JOB DESCRIPTION :
The function of Senior Quality Engineer is to provide direction and leadership within the Regulatory Compliance group, CAPA system, problem solving and decision making, to ensure that the quality system is in compliance with the established requirements.
The Sr. Quality Engineer ensures the organization maintains compliance with US and foreign regulation requirements and provides constructive evaluation of quality related systems.
Their leadership in the area of GMP compliance will assure that activities are performed and documented per our systems and procedures in accordance with Abbott policies and applicable quality and regulatory requirements intended to assure the effectiveness and safety of our products.
Responsible for leading a group which is compliant with applicable Corporate and Divisional Policies and procedures.
The responsibility of this function is to lead a team which assesses the compliance of systems and facilities per applicable regulations.

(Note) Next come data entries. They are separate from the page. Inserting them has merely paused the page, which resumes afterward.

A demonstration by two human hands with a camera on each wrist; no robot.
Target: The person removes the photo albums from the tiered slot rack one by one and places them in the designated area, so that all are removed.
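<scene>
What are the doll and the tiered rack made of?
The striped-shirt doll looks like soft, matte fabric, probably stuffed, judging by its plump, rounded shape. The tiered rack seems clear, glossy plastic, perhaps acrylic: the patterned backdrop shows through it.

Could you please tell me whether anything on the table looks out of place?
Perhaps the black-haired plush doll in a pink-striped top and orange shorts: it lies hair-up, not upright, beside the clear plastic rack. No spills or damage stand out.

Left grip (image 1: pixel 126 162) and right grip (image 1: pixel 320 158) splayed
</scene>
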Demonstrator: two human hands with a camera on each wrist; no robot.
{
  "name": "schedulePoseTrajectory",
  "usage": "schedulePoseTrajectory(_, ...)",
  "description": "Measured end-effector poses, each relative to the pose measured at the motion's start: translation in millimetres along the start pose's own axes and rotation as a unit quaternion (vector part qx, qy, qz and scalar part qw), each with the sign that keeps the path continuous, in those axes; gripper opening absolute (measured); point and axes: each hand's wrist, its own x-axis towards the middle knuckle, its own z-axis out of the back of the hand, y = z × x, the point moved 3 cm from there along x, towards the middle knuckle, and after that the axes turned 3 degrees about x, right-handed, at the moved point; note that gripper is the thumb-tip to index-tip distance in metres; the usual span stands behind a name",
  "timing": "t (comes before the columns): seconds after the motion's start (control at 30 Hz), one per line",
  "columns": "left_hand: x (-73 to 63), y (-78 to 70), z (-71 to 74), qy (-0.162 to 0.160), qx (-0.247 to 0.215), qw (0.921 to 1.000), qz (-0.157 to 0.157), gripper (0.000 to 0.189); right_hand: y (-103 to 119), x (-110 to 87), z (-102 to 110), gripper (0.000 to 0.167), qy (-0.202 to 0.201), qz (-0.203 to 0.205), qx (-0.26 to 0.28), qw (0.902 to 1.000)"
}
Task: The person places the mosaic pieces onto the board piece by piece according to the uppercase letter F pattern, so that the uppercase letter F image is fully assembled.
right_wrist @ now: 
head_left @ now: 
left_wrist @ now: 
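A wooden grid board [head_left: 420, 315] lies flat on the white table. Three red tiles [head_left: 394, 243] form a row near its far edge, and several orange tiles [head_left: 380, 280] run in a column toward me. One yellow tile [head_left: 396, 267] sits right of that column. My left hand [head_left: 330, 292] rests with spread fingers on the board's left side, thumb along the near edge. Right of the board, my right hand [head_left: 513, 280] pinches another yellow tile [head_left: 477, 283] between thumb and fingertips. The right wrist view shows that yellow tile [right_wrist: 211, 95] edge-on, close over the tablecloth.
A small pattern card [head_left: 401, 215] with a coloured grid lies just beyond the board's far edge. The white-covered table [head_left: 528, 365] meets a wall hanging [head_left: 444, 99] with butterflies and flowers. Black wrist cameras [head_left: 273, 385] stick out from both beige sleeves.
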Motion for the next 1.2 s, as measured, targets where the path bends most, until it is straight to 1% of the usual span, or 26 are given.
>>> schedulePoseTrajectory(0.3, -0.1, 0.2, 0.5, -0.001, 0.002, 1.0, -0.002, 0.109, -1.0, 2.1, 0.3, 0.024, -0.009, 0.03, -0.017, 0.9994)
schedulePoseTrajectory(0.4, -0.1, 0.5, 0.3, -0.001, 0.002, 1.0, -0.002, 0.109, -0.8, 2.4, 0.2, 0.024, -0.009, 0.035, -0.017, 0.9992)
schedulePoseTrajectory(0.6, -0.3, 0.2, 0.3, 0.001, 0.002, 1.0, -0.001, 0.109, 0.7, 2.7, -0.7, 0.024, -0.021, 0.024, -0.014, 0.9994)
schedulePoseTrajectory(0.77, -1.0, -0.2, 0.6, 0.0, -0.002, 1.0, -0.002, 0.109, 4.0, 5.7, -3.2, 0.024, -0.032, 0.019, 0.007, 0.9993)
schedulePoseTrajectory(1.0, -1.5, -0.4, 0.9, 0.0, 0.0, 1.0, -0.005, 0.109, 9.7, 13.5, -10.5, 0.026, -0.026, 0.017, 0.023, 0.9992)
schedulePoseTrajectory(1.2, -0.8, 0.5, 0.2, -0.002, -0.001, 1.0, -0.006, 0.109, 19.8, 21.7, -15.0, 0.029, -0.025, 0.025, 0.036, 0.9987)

This is executed through managing the following activities :
CAPA System Subject Matter Expert, identify improvement, including teach and manage certification of CAPA Users at all levels (As needed)
Conduct investigation and able to judge the quality of investigations based on technical knowledge, tracks issues through to closure including reviewing the corrective action taken
Problem solving and decision making for investigations
Audits areas of AVCR and Abbott Vascular quality system, which includes Internal Audits execution and responsible for coordination of external audit support, including assessment and management of Audit findings (nonconformities).

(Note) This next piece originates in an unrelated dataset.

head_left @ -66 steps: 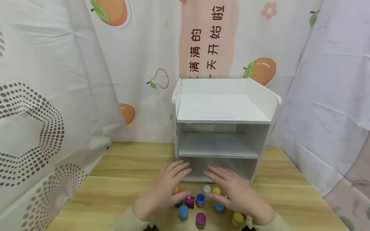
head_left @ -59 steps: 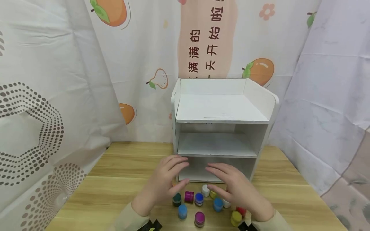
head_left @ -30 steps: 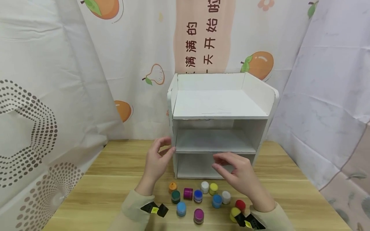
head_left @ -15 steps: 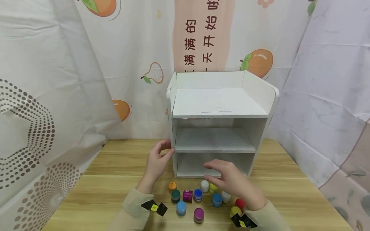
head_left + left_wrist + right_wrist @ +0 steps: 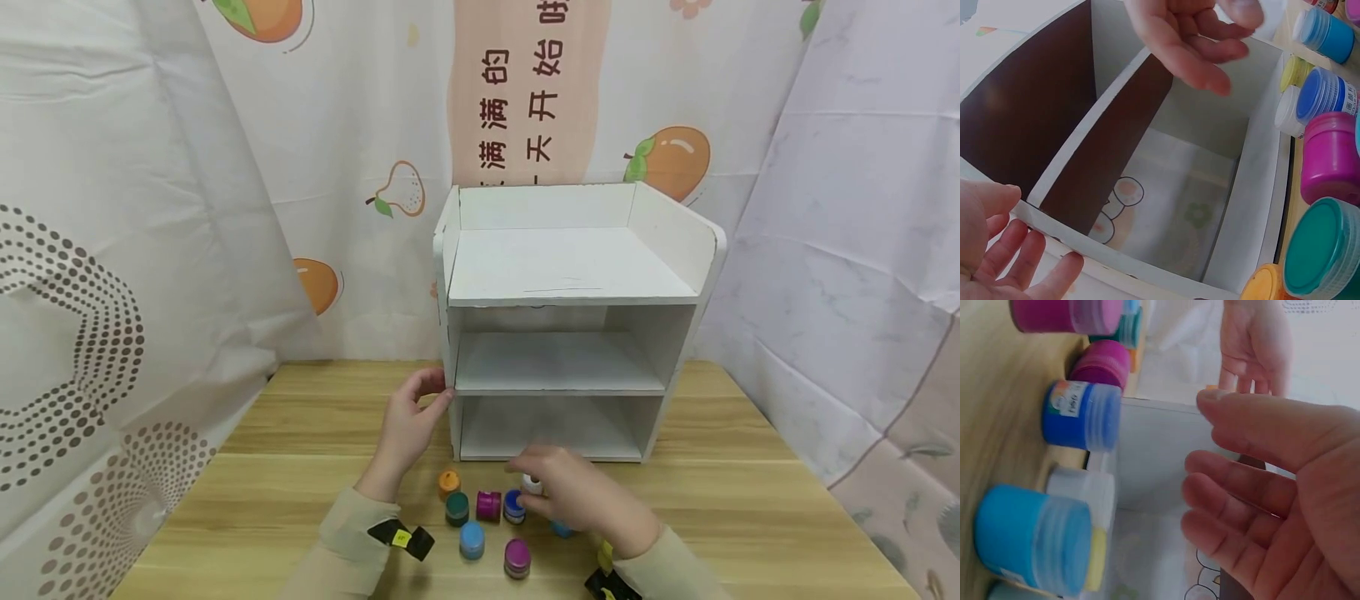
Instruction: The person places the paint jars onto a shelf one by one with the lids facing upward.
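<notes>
L hand (image 5: 408, 421) is at the L side panel of the white shelf unit (image 5: 558, 362), touching its edge w/ thumb & fingertips, fingers relaxed. R hand (image 5: 573, 496) hovers nr the blue paint jar (image 5: 513, 507) & white paint jar (image 5: 532, 484), fingers part-bent, thumb apart, nothing held. Both jars stand on the desk (image 5: 300, 467) in front of the unit; magenta paint jar (image 5: 488, 506) lies on its side, btwn blue & dark green paint jar (image 5: 457, 508).
</notes>
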Motion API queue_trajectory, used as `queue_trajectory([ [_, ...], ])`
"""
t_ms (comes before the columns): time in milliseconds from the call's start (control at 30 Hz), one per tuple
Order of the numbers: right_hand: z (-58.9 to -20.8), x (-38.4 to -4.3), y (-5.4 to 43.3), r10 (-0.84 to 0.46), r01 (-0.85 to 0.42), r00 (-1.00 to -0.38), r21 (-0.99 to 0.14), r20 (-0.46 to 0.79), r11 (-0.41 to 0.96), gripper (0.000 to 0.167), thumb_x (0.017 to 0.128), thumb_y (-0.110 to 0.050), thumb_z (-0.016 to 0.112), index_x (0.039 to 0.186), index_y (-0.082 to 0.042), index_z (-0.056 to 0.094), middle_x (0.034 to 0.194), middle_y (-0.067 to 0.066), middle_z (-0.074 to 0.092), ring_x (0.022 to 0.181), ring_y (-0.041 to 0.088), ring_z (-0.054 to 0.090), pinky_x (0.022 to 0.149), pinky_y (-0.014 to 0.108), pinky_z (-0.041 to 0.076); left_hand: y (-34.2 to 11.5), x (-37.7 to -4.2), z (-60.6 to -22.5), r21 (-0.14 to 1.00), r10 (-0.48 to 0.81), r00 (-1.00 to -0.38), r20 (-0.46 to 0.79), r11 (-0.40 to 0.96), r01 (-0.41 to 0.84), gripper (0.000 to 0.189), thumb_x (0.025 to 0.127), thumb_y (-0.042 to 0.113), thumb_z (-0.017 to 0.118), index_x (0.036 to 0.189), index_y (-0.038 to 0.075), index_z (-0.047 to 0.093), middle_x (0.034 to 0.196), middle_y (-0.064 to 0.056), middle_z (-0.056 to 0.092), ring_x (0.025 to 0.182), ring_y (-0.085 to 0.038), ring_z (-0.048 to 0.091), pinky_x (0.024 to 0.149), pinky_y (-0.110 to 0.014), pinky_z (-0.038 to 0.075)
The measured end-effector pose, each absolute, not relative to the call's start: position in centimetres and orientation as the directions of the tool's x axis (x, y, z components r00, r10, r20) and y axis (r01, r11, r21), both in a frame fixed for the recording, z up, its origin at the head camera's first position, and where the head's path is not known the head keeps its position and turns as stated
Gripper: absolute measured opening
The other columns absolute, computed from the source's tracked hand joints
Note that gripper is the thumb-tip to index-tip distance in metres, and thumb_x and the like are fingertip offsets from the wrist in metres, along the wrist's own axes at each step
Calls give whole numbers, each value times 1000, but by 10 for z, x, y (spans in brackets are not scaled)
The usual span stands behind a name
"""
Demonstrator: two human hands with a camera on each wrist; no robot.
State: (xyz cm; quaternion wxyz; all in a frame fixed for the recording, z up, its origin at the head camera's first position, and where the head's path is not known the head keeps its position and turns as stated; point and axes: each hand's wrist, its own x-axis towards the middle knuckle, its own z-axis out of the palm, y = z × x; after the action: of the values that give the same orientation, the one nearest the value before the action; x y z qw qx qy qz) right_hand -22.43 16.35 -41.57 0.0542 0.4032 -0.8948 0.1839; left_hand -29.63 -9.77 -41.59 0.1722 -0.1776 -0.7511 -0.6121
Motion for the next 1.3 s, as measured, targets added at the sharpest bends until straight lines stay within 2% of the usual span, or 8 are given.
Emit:
queue_trajectory([
  [133, -419, -226, 158, -713, -739, -670, -275, 206, 615, 34, 86, -16, 82, 118, -9, 72, 110, 2, 70, 92, 13, 66, 79, 25, 57, -99, -298, -416, 856, 43, -875, 482, 190, 481, 25, 94, 12, 75, 118, 8, 68, 112, -5, 70, 109, -23, 63, 85, -38, 58],
  [333, -424, -221, 153, -689, -684, -716, -305, 110, 662, 28, 85, -16, 84, 111, -9, 74, 105, 0, 70, 90, 9, 66, 77, 25, 57, -98, -295, -418, 869, 44, -886, 461, 178, 462, 29, 93, 11, 76, 120, 6, 68, 114, -8, 70, 110, -26, 64, 84, -40, 58],
  [533, -433, -220, 149, -648, -652, -751, -302, 126, 696, 21, 83, -17, 85, 101, -11, 75, 96, -3, 68, 82, 5, 62, 72, 26, 56, -96, -294, -421, 873, 43, -889, 455, 176, 455, 28, 94, 14, 75, 120, 8, 68, 114, -6, 69, 110, -24, 63, 86, -39, 58],
  [733, -440, -225, 145, -645, -646, -754, -312, 120, 697, 12, 86, -17, 83, 92, -14, 74, 91, -7, 65, 78, 1, 57, 68, 23, 53, -98, -295, -419, 862, 59, -882, 468, 191, 470, 27, 95, 16, 75, 120, 9, 67, 113, -4, 69, 110, -24, 63, 86, -38, 58],
  [1067, -437, -225, 143, -649, -644, -753, -319, 104, 696, 10, 86, -16, 83, 89, -15, 73, 91, -5, 64, 77, 2, 56, 66, 23, 52, -99, -294, -417, 859, 65, -883, 465, 209, 468, 27, 96, 16, 74, 121, 11, 67, 115, -3, 68, 112, -22, 63, 88, -42, 58],
  [1300, -437, -224, 146, -678, -681, -723, -300, 134, 668, 10, 86, -11, 82, 90, -16, 74, 93, -6, 63, 80, 3, 58, 70, 24, 54, -99, -294, -417, 855, 64, -881, 469, 217, 471, 28, 95, 15, 74, 122, 10, 67, 115, -2, 68, 111, -22, 63, 88, -42, 59],
])
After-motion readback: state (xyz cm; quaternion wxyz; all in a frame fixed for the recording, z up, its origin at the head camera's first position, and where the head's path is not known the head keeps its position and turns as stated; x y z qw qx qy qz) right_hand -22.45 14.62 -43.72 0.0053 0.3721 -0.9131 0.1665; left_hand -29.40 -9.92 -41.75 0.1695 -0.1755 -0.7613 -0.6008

Implements a staffing plan by identifying resource requirements, writing justifications for additional personnel, obtaining approval for changes, and coordinating the selection process with Human Resources. (As needed)

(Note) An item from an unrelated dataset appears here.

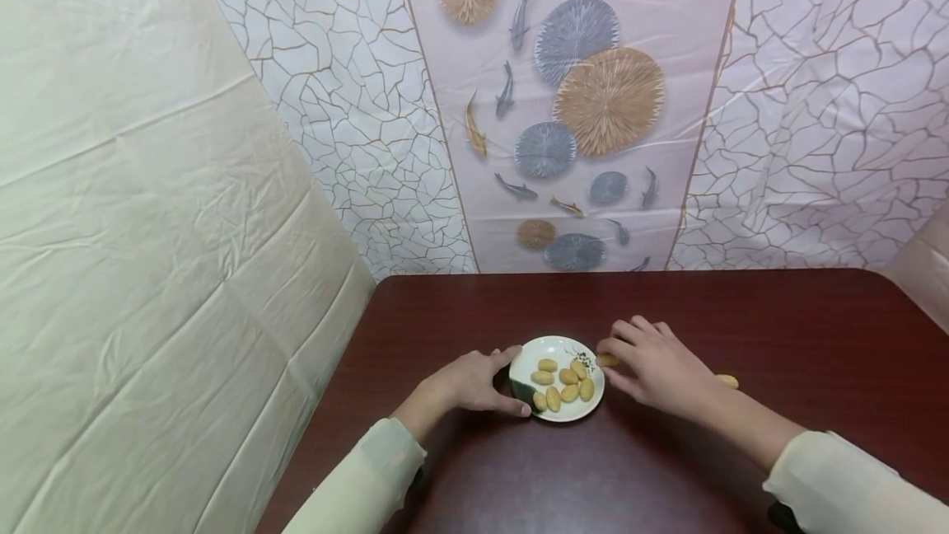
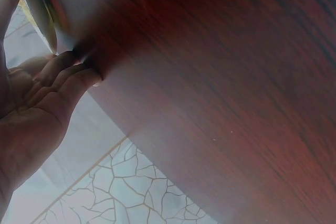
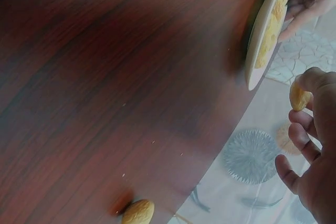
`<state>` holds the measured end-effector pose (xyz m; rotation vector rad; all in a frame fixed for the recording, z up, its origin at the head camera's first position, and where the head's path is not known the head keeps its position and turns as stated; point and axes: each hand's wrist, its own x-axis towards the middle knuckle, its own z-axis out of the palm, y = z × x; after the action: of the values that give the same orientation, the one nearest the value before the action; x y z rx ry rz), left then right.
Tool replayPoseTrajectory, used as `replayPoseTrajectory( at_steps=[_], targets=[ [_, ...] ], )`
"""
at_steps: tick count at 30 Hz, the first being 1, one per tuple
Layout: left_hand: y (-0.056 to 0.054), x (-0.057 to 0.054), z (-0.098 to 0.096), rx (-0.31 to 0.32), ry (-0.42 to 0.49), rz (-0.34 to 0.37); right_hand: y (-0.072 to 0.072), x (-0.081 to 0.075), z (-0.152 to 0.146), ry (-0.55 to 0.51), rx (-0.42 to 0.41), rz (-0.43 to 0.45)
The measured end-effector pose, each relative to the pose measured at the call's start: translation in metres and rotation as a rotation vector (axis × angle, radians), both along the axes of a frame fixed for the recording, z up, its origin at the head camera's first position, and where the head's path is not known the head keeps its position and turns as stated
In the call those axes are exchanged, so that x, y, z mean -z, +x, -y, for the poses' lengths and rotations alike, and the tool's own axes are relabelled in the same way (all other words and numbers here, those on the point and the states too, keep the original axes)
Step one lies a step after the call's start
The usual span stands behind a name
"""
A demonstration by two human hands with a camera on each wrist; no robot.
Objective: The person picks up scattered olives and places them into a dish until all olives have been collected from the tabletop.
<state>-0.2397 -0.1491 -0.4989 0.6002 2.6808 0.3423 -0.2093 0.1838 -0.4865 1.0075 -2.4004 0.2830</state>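
A small white plate (image 1: 552, 348) with a dark green patch and a dark sprig print stands on the table. On it lie several yellow-brown oval pieces (image 1: 568, 393), wrinkled, their kind unclear. My left hand (image 1: 474, 381) grips the plate's left rim, thumb at the near side and fingers at the far side. Just off the right rim, my right hand (image 1: 660, 369) pinches one such oval piece (image 3: 300, 97) between thumb and forefinger, its other fingers loosely bent. Another oval piece (image 1: 727, 381) lies on the table behind the right wrist, partly hidden in the head view.
The dark red-brown wooden table (image 1: 563, 476) carries a few tiny crumbs (image 3: 153, 142). A patterned cloth (image 1: 586, 204) with fish and round motifs hangs behind its far edge. Quilted cream cloth (image 1: 185, 270) stands along the left side.
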Motion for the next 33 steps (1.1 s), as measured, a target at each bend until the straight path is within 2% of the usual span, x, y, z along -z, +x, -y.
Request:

Develops direct reports by securing appropriate training, assigning progressively challenging tasks, applying progressive disciplinary action as appropriate and conducting formal written and verbal performance reviews.
Monitors compliance with company policies and procedures (e.g. compliance with FDA, BSI, EEO regulations etc).
Participates on Divisional Compliance Teams for coordination of site activities and provides direction to site audit team
Bachelor Degree. License Degree (Licenciatura) preferred.
Engineering or other technical / scientific or industry experience (>
6 years or equivalent work experience) with sufficient exposure to medical device or related industries.